Piper believes that the film managed to effectively tell the individual stories of the N.W.A. members, and that many younger audiences will be surprised to see the real lives, struggles and mistakes that stand as the history behind the music.

“The movie didn’t focus as much on the gang-banging culture and the crack epidemic that Eazy-E rose up from, but it was there enough to give real truth to the story,” he says. “I grew up in the same kind of a culture, though not in Southern California. I grew up in Oakland and Berkeley. My next door neighbor—we tried out for Pop Warner football together—he ended up selling crack. I made it, he didn’t. Next door to him there was a girl who was murdered. Her cousin was selling crack. A guy two doors down ended up robbing backs. He went to the penitentiary for eight or nine years, and the last time I saw him, he was a drug addict. Those are just some of the stories from my block, and our block wasn’t even considered a ‘drug block.’ There were prostitutes on the corner, but it was considered a pretty good block, and still there were a lot of people who didn’t make it.

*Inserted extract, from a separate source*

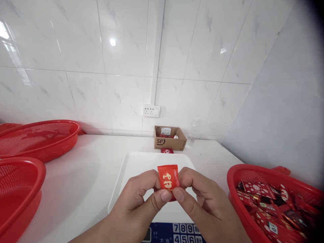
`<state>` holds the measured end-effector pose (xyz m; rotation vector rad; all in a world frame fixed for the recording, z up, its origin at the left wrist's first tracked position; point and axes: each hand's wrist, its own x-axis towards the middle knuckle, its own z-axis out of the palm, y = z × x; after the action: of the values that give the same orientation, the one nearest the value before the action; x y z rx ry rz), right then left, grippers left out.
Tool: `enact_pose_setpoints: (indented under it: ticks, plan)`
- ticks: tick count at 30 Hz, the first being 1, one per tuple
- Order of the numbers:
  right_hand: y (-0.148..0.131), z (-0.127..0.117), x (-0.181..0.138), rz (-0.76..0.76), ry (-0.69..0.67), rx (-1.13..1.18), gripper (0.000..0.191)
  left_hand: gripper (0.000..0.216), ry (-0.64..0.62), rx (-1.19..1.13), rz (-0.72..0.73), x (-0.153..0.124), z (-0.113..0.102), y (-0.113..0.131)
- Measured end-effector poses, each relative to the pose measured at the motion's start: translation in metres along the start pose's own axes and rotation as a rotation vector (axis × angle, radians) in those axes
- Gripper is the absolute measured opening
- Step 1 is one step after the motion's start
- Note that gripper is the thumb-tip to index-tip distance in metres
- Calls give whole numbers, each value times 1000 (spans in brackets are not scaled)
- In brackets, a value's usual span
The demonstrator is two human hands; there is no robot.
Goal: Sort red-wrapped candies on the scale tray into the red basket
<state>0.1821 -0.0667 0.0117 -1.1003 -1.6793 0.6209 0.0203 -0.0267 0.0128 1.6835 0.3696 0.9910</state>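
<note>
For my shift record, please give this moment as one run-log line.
left grip: pinching red sachet | right grip: pinching same sachet | nearby: white tray, blue numeric keypad | right: red perforated basket holding packets

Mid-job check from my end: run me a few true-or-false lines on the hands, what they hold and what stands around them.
1. The left hand and right hand both grip one red packet. True.
2. A cardboard box stands beyond the white tray, toward the wall. True.
3. The red packet lies flat on the white tray. False: it is held up between the fingers of both hands.
4. The clear bottle is left of the cardboard box in the picture. False: it is to the right.
5. The red basket at the picture's right holds wrapped packets. True.
6. The keypad sits behind the white tray. False: it is at the near side.
</note>
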Motion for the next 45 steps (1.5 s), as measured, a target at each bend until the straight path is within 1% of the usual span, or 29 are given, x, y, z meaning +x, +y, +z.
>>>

That’s the kind of reality out of which N.W.A. was formed.”

Piper rattles off a list of names of other friends and neighbors whose stories culminated in addiction, imprisonment or death.

“People think Oakland is dangerous now,” he remarks, “but when I was going to school, in 1992, there were 175 murders in Oakland that year. Last year there were eight. So the movie did a good job of capturing the story of N.W.A., but it didn’t need to focus on the crack epidemic or the gangs any more than it did. Everyone knows those stories already. We lived those stories.”

The film has been criticized by some for its downplaying some of the wort behavior of various N.W.A. members, notorious for excess, violence and poor treatment of women. That said, there is enough of that behavior on display in the film to give audiences a strong picture of the best and worst aspects of these rap icons’ characters.

“Their problems have been well documented,” Piper says. “It’s not new. And if you think about how those guys produced this movie, they might clean it up a little, but they still reveal a lot that no one else would if they were making a biographical movie. They show their vulnerability. They show their lack of knowledge about the music at the beginning, and how they were manipulated and taken advantage of. That’s not something a lot of guys in hip-hop would admit freely.”

The film is full of powerful scenes, including the moment of jaw-dropping police harassment that inspired the song “Fuck the Police,” and later, the moment when N.W.A. defies orders from authorities in Detroit to cut the song from a concert appearance in that city. But for Piper, the most powerful scene in Straight Outta Compton is the one that starts the film.

“At the beginning of the film, Eazy-E is in a crack house,” Piper recalls. “He’s in there with drug dealers and gang-bangers, and he ends up with a gun pointed at him, and there’s this stand-off, where everyone is threatening the lives of everybody else’s family members. And then the police come down the street with the battering ram, to break down the door of that house he’s in.”

“Think about that scene,” Piper continues. “Eazy has to get out of that house. Period. He’s kickin’ open doors, running all over, knocking people down, trying to get out of that crack house. That’s not just the story of Eazy-E at that moment. That’s the story of that entire generation, the generation out of which the music of N.W.A. arose.

“They had to get out of the crack house. They had to get out any way possible. And that meant kick open doors … and the music of N.W.A., it kicked open a lot of doors, not just for the members of the group, but for an entire generation.”

That scene then, according to Piper, was more than just an effective action scene to open a film, or set it in a particular time. It’s a metaphor that holds tremendous power.

“Our generation did not put ourselves in that house,” Piper says. “But it was up to us to find a way out. Some have. Some haven’t. That’s what this movie is about. That’s why it’s so important.”